Ancora, dopo aver indicato gli eventuali votanti, Bill evidenzia anche i suoi sei metodi statistici da usare, o meglio:
1. Il punteggio di comparazione,
2. L’elenco standard di carriera,
3. Valutazione delle prestazioni,
4. Metodo deduttivo per predire se un giocatore sarà più o meno idoneo ad essere eletto,
5. Fibonacci Win, metodo utilizzato esclusivamente per i lanciatori,
6. Una lista di domande sui risultati e sulla popolarità raggiunti da un giocatore durante la sua carriera.
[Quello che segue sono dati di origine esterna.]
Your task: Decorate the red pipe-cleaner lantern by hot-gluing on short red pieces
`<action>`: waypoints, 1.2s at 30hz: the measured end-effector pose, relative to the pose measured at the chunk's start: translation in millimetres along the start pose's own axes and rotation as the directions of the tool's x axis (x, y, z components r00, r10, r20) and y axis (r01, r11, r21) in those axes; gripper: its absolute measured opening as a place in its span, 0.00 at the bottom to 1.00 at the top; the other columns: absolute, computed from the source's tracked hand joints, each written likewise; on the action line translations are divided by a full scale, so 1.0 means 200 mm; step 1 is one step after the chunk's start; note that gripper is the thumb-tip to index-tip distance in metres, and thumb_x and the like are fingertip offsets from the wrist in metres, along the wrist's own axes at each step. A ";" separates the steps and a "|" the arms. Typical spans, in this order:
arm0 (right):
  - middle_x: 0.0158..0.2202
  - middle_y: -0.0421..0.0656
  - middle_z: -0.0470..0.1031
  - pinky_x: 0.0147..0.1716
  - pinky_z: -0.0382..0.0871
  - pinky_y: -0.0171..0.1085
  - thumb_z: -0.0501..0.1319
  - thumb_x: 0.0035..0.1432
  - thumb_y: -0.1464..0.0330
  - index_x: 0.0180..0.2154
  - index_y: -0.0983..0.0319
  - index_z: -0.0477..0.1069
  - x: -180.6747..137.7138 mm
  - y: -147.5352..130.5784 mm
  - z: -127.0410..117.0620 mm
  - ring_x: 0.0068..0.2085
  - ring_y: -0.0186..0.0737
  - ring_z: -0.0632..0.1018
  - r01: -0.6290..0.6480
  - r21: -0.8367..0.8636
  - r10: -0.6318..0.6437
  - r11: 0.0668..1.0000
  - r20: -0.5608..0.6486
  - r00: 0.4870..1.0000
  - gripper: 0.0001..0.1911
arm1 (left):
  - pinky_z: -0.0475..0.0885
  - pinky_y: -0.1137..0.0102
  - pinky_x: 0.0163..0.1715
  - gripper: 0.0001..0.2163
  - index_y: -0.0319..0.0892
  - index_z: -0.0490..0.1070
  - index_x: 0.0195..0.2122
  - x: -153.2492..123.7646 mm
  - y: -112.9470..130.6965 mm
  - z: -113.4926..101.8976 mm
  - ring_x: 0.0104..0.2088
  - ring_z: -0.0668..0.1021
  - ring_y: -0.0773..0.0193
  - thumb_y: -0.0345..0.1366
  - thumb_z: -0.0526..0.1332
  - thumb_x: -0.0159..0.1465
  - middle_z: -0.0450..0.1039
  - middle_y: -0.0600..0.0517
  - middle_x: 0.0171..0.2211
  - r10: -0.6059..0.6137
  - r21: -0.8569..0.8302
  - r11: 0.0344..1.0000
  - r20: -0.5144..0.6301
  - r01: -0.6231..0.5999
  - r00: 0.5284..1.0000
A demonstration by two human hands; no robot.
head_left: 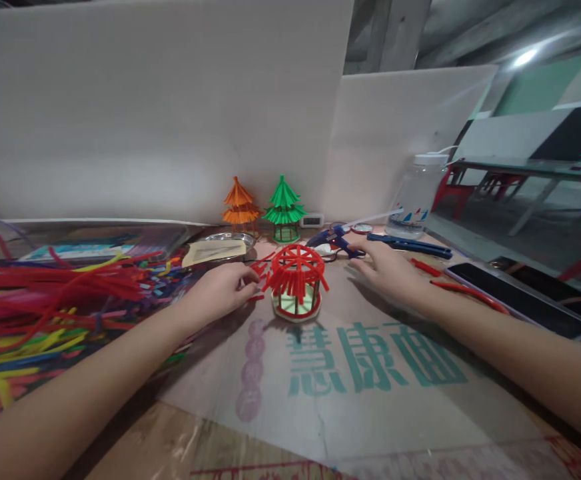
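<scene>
A small red pavilion frame point(298, 283) stands upright on the plastic sheet, with short red pipe cleaner strips hanging from the front of its ring top. To its left, my left hand point(223, 290) has its fingers curled and tips pinched at short red pipe cleaner pieces point(261, 268); the exact grip is partly hidden. On the other side, my right hand point(383, 267) is open, fingers stretched toward the dark blue glue gun point(331, 239), and the frame is untouched by either hand. Whether its fingertips touch the glue gun is unclear.
An orange tiered tower point(240, 207) and a green one point(284, 210) stand at the back by a small digital meter point(313, 221). Loose coloured pipe cleaners point(70, 300) cover the left. At right are a water bottle point(415, 193), blue-handled pliers point(410, 245) and a phone point(515, 300).
</scene>
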State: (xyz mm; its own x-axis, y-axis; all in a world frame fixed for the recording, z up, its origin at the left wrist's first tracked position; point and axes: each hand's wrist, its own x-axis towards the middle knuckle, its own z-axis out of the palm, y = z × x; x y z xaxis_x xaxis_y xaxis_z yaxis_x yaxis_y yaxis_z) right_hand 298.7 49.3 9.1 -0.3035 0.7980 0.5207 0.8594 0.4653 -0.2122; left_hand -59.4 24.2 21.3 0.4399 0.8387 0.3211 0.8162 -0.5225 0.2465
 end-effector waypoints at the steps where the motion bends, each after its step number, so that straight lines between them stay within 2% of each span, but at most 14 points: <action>1: 0.53 0.54 0.79 0.55 0.68 0.52 0.59 0.66 0.64 0.53 0.64 0.75 -0.01 -0.02 0.01 0.55 0.56 0.77 0.015 0.011 -0.015 1.000 -0.007 1.000 0.18 | 0.73 0.65 0.37 0.11 0.44 0.79 0.35 0.00 0.00 -0.01 0.35 0.81 0.54 0.42 0.60 0.64 0.81 0.48 0.34 0.027 0.020 0.999 0.056 -0.028 0.998; 3: 0.51 0.53 0.80 0.54 0.69 0.51 0.58 0.67 0.64 0.50 0.64 0.76 -0.03 -0.05 0.04 0.53 0.54 0.78 0.049 0.019 -0.049 0.999 0.004 0.999 0.15 | 0.72 0.66 0.35 0.09 0.44 0.79 0.32 -0.01 0.00 0.00 0.32 0.80 0.55 0.42 0.62 0.62 0.80 0.47 0.31 0.082 0.048 0.995 0.120 -0.089 0.989; 5: 0.48 0.51 0.81 0.52 0.69 0.49 0.57 0.67 0.65 0.46 0.63 0.76 -0.03 -0.08 0.04 0.50 0.52 0.79 0.102 0.050 -0.101 0.994 -0.011 0.995 0.13 | 0.70 0.67 0.33 0.08 0.44 0.77 0.28 -0.01 0.00 0.01 0.30 0.79 0.56 0.38 0.62 0.61 0.79 0.47 0.29 0.116 0.078 0.989 0.125 -0.126 0.985; 7: 0.43 0.50 0.81 0.47 0.70 0.46 0.56 0.68 0.65 0.40 0.62 0.76 -0.04 -0.11 0.01 0.45 0.49 0.79 0.136 0.069 -0.130 0.988 -0.079 0.988 0.11 | 0.68 0.68 0.29 0.08 0.44 0.75 0.25 -0.02 0.00 -0.01 0.26 0.77 0.58 0.36 0.60 0.61 0.77 0.48 0.26 0.086 0.105 0.989 0.138 -0.101 0.987; 9: 0.36 0.48 0.79 0.40 0.69 0.42 0.56 0.68 0.64 0.35 0.61 0.74 -0.05 -0.16 -0.05 0.38 0.46 0.78 0.157 0.078 -0.139 0.985 -0.195 0.971 0.11 | 0.64 0.69 0.24 0.08 0.45 0.74 0.24 -0.03 0.04 -0.06 0.22 0.75 0.59 0.37 0.60 0.59 0.75 0.51 0.23 0.002 0.081 0.997 0.204 -0.019 0.979; 11: 0.30 0.44 0.76 0.34 0.66 0.39 0.56 0.69 0.64 0.33 0.60 0.71 -0.09 -0.24 -0.12 0.31 0.41 0.74 0.217 0.092 -0.183 0.972 -0.284 0.941 0.12 | 0.64 0.72 0.22 0.05 0.46 0.75 0.25 -0.05 0.11 -0.14 0.22 0.76 0.61 0.35 0.61 0.56 0.76 0.54 0.22 -0.011 -0.078 0.996 0.318 0.038 0.948; 13: 0.26 0.40 0.73 0.30 0.63 0.37 0.56 0.70 0.65 0.32 0.60 0.70 -0.14 -0.34 -0.18 0.27 0.37 0.72 0.341 0.121 -0.301 0.932 -0.265 0.916 0.12 | 0.66 0.74 0.22 0.06 0.46 0.76 0.27 -0.09 0.22 -0.21 0.23 0.77 0.64 0.34 0.59 0.57 0.77 0.56 0.23 0.053 -0.276 0.958 0.434 0.077 0.899; 15: 0.27 0.40 0.75 0.30 0.63 0.36 0.57 0.70 0.66 0.36 0.60 0.72 -0.20 -0.44 -0.21 0.27 0.35 0.72 0.470 0.151 -0.441 0.870 -0.187 0.878 0.09 | 0.68 0.74 0.23 0.08 0.47 0.76 0.29 -0.13 0.33 -0.24 0.24 0.78 0.63 0.38 0.59 0.60 0.78 0.56 0.24 0.076 -0.387 0.919 0.360 0.074 0.930; 17: 0.29 0.41 0.77 0.30 0.62 0.36 0.57 0.71 0.67 0.38 0.61 0.73 -0.25 -0.54 -0.22 0.29 0.37 0.73 0.564 0.145 -0.546 0.813 -0.146 0.825 0.09 | 0.71 0.72 0.25 0.10 0.47 0.78 0.31 -0.17 0.43 -0.23 0.27 0.79 0.62 0.41 0.59 0.63 0.79 0.54 0.26 0.080 -0.422 0.906 0.194 0.010 0.978; 19: 0.27 0.42 0.76 0.28 0.61 0.38 0.55 0.72 0.67 0.37 0.62 0.73 -0.27 -0.60 -0.22 0.28 0.38 0.72 0.624 0.119 -0.610 0.773 -0.135 0.781 0.12 | 0.74 0.69 0.29 0.11 0.49 0.81 0.34 -0.19 0.48 -0.20 0.29 0.80 0.60 0.43 0.59 0.65 0.81 0.54 0.29 0.129 -0.428 0.900 0.072 -0.087 0.989; 21: 0.26 0.42 0.74 0.27 0.59 0.39 0.53 0.73 0.67 0.34 0.62 0.73 -0.29 -0.62 -0.21 0.27 0.39 0.71 0.631 0.084 -0.620 0.771 -0.124 0.775 0.15 | 0.76 0.67 0.32 0.11 0.51 0.81 0.36 -0.21 0.50 -0.17 0.30 0.81 0.60 0.44 0.59 0.67 0.83 0.54 0.31 0.162 -0.425 0.894 0.010 -0.143 0.987; 26: 0.29 0.45 0.77 0.27 0.60 0.40 0.53 0.72 0.66 0.35 0.62 0.73 -0.29 -0.61 -0.20 0.29 0.41 0.73 0.573 0.030 -0.570 0.819 -0.080 0.818 0.14 | 0.77 0.66 0.35 0.10 0.52 0.82 0.37 -0.23 0.48 -0.14 0.31 0.82 0.60 0.43 0.59 0.68 0.83 0.54 0.32 0.206 -0.451 0.871 -0.024 -0.195 0.978; 31: 0.31 0.45 0.79 0.29 0.62 0.40 0.53 0.72 0.68 0.38 0.62 0.72 -0.29 -0.60 -0.19 0.31 0.42 0.75 0.556 0.039 -0.552 0.830 -0.075 0.830 0.11 | 0.78 0.65 0.36 0.10 0.51 0.81 0.36 -0.23 0.48 -0.12 0.32 0.82 0.59 0.40 0.59 0.67 0.83 0.53 0.32 0.213 -0.449 0.874 0.009 -0.187 0.977; 36: 0.31 0.45 0.78 0.28 0.60 0.40 0.53 0.71 0.67 0.37 0.62 0.72 -0.29 -0.59 -0.19 0.30 0.42 0.74 0.563 0.000 -0.561 0.827 -0.080 0.824 0.12 | 0.77 0.68 0.37 0.10 0.50 0.81 0.37 -0.23 0.47 -0.08 0.31 0.82 0.63 0.36 0.59 0.67 0.82 0.55 0.32 0.262 -0.405 0.882 0.000 -0.240 0.965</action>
State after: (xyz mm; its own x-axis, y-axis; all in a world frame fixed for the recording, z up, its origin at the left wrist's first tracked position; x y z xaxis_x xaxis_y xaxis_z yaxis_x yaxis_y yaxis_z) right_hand 230.3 -65.9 35.0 -0.6995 0.3658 0.6139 0.5395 0.8336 0.1180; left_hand -9.8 -65.3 45.1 0.6387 0.6721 0.3747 0.4627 -0.7245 0.5109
Perfettamente conscio che nessuna delle sue proposte sarebbe stata approvata, ed in piena sintonia che “lo statistico è uno che fa un calcolo giusto partendo da premesse dubbie per arrivare ad un risultato sbagliato” (cfr: Jean Delacour), nella sua simpatica autoironia Bill James nel capitolo “Don Drysdale” conduce per mano il lettore con l’applicazione dei suoi dimostrati metodi in modo oggettivo e lo convince che senza dubbio alcuno Don Drysdale è meritevole di essere eletto nella Hall of Fame, e chi avesse voglia di sostenere il contrario sarebbe stato solo un folle, ma poi, usando gli stessi metodi, ma da un punto di vista fortemente soggettivo, gli dimostra che Don Drysdale non lo è. E’ un capitolo straordinario perché in sintesi è il chiaro messaggio che Bill vuole dare ai Veterani della Hall of Fame, ovvero che gli eventuali errori del passato possono essere tutti corretti e che c’è sempre un modo migliore di fare le cose.
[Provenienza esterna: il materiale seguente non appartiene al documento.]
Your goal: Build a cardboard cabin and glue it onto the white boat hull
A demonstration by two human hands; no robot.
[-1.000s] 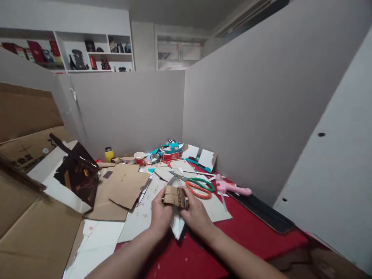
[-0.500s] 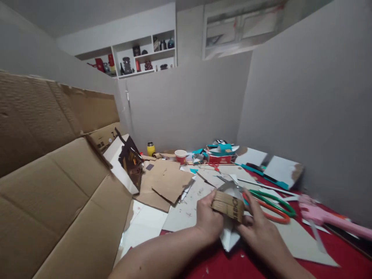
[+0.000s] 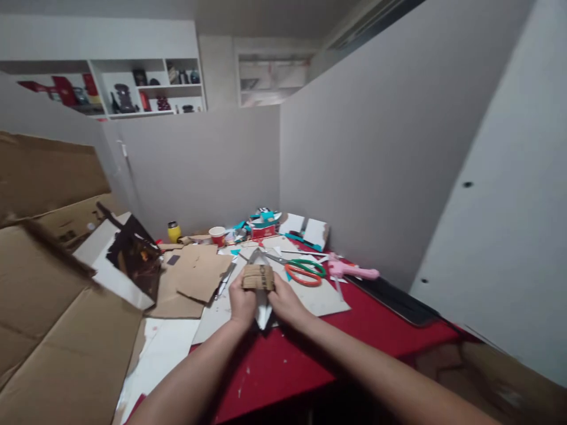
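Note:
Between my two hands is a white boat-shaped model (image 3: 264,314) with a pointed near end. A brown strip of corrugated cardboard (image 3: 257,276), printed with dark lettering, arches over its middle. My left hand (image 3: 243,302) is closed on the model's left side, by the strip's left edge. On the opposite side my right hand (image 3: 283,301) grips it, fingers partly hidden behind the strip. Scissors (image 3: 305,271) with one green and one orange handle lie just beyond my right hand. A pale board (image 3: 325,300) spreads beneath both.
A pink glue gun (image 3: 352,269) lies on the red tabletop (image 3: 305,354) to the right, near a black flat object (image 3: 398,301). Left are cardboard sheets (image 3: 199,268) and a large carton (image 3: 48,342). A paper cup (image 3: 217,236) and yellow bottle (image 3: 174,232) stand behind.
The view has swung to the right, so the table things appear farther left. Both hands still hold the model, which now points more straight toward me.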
La via contestatrice aperta da Bill nel 1994 ha avuto poi in seguito ulteriori seguaci che pur sempre da punti di vista diversi, come quelli trattati in “Baseball’s Hall of Fame” di Robert Cohen (2009), poi in “A Declaration of War on The Baseball Hall of Fame” di Tim Johnson (2012), ancora in “The Hall of Fame Index” di Scott Barzilla (2010), infine nello stesso “Cooperstown Confidential” di Zev Chafets (2009) di cui si è già parlato, sono tutti pronti a dichiarare che sì Pete Rose, Shoeless Joe Jakson, Barry Bonds, Roger Clemens, Sammy Sosa, Alex Rodriguez ed altri che sono stati oggetto o soggetti di “episodi negativi che li hanno toccati” sono comunque meritevoli dell’eleggibilità nella Cattedrale degli Onori.
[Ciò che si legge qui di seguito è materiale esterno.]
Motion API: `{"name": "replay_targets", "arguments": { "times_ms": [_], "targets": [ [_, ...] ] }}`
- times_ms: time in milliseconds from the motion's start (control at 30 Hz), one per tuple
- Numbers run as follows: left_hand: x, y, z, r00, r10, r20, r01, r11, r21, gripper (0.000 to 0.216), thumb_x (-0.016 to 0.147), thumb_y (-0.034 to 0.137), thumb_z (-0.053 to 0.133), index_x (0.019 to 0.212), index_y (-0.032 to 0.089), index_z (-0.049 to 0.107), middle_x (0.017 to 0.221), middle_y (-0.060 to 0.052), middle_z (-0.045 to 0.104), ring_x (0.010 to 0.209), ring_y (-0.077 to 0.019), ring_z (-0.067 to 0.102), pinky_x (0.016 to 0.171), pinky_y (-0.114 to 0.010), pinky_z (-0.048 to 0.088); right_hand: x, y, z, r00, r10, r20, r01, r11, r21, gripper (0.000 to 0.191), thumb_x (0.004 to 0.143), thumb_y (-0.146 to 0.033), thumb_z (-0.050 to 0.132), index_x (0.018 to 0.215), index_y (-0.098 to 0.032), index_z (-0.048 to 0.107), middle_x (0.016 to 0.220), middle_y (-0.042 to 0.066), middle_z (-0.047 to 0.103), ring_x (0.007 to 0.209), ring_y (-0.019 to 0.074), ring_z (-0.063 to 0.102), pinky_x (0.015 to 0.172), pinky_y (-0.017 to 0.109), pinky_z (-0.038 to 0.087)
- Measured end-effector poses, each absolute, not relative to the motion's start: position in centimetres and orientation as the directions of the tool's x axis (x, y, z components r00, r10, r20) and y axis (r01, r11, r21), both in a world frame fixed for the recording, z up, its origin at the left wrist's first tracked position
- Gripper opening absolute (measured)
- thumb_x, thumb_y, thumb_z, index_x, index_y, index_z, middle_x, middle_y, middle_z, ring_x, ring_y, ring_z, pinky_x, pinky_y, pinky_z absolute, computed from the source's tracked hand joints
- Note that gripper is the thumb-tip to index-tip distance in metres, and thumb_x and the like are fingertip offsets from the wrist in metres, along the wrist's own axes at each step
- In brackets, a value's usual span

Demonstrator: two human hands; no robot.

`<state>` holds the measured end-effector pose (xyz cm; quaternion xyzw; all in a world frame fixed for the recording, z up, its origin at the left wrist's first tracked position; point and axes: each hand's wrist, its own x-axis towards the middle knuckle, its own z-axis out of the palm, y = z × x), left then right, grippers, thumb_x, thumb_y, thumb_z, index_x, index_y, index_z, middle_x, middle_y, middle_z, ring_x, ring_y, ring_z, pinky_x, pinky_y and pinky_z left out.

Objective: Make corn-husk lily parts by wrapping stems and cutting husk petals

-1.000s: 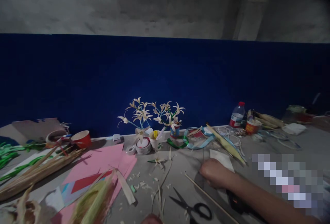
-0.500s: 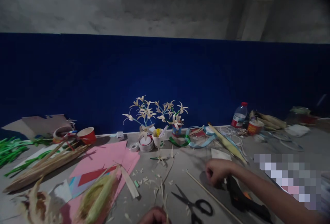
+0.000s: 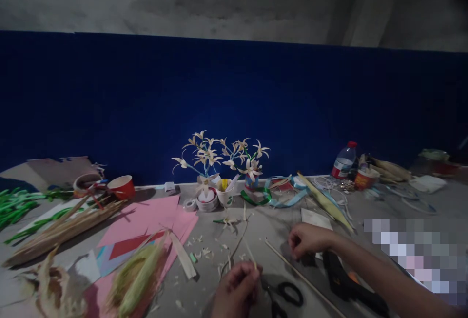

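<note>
- Left hand [image 3: 237,289] pinches a thin pale strip [image 3: 250,252] over the worktop [image 3: 276,223], beside the scissors [image 3: 280,289]
- Right hand [image 3: 309,241] is curled near the black tool [image 3: 340,278]; cannot tell if it holds anything
- Seemingly positioning the strip; next calls for a light pinch

Thin strip [image 3: 250,252]: looks like dry plant fibre, matt. Scissors [image 3: 271,289]: smooth plastic handles, dull black. Glue gun [image 3: 340,279]: hard black plastic, low sheen. Long stick [image 3: 303,276]: wood-like, matt. Corn husk [image 3: 143,281]: papery, ridged, fibrous. Pink sheets [image 3: 146,218]: smooth matt paper. Flowers [image 3: 252,168]: papery, dull. Green ribbon [image 3: 258,199]: satiny, folds look glossy. Red cup [image 3: 123,188]: coated paper by look, slight sheen. Bottle [image 3: 344,162]: clear shiny plastic. Green stems [image 3: 16,207]: fuzzy, soft-looking. Tabletop [image 3: 278,223]: smooth, matt. Blue panel [image 3: 234,89]: flat, matt. Upper wall [image 3: 183,1]: rough, concrete-like.
</note>
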<state>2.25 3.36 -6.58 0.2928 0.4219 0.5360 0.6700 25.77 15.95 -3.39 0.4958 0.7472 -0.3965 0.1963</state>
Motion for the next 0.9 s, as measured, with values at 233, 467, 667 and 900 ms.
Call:
{"name": "replay_targets", "arguments": {
  "times_ms": [233,467,667,900],
  "targets": [
    [7.3,6.8,-6.3,0.063,0.950,-0.307,-0.531,0.292,0.796,0.028,0.053,0.033,0.083,0.064,0.015,0.065,0.061,0.002,0.057,0.051,-0.0088,0.046,0.050,-0.022,0.034,25.6,15.4,-3.6,-0.522,0.643,-0.561,0.837,0.259,-0.482,0.030,0.092,-0.030,0.061,0.118,-0.018,0.060,0.121,0.007,0.063,0.098,0.0238,0.065,0.080,0.043,0.056],
    [8.4,8.1,-6.6,0.095,0.970,-0.224,-0.618,0.234,0.751,0.032,0.054,0.038,0.082,0.057,0.016,0.060,0.064,-0.003,0.064,0.063,-0.0140,0.059,0.061,-0.025,0.042,25.7,14.4,-2.6,-0.514,0.777,-0.365,0.810,0.299,-0.505,0.029,0.092,-0.031,0.061,0.117,-0.017,0.061,0.119,0.006,0.064,0.096,0.0240,0.066,0.079,0.042,0.056],
    [5.2,7.1,-5.0,0.100,0.986,-0.136,-0.607,0.169,0.777,0.025,0.064,0.031,0.081,0.064,0.015,0.063,0.070,-0.004,0.069,0.063,-0.0127,0.060,0.066,-0.025,0.042,23.6,10.5,1.2,-0.415,0.909,0.023,0.776,0.368,-0.513,0.012,0.091,-0.028,0.057,0.094,-0.021,0.066,0.094,0.004,0.070,0.091,0.0228,0.063,0.083,0.038,0.049],
    [1.8,4.2,-2.4,0.089,0.995,-0.053,-0.575,0.095,0.812,0.023,0.068,0.030,0.082,0.067,0.014,0.066,0.067,-0.002,0.067,0.064,-0.0123,0.056,0.067,-0.025,0.042,18.7,5.9,0.8,-0.464,0.874,0.144,0.636,0.442,-0.633,0.015,0.089,-0.021,0.051,0.083,-0.021,0.065,0.081,0.001,0.070,0.077,0.0188,0.064,0.067,0.027,0.045]
  ]
}}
A calmare quest’onda lunga e riportare la calma piatta è stata proprio la Hall of Fame nel 2013 dando alle stampe il suo illustratissimo “Inside the Baseball Hall of Fame” con la prefazione di Brook Robinson , leggendario terza base degli Orioles. Il volume non è altro che una parziale raccolta di documenti, immagini dei vari immortali e foto dei diversi cimeli con le relative storie, aneddoti ed eventi ed è destinato a diventare il giusto surrogato per tutti quei milioni di appassionati che, pur desiderando di colmare la loro passione con un viaggio a Cooperstown, sanno che non potranno mai farlo.
E dunque è la Baseball Hall of Fame di Cooperstown la vera Cattedrale degli Onori? Dopo un profondo respiro diciamo con Gregg Easterbrook: “la Statistica? Se si torturano i numeri abbastanza a lungo, confesseranno qualsiasi cosa”.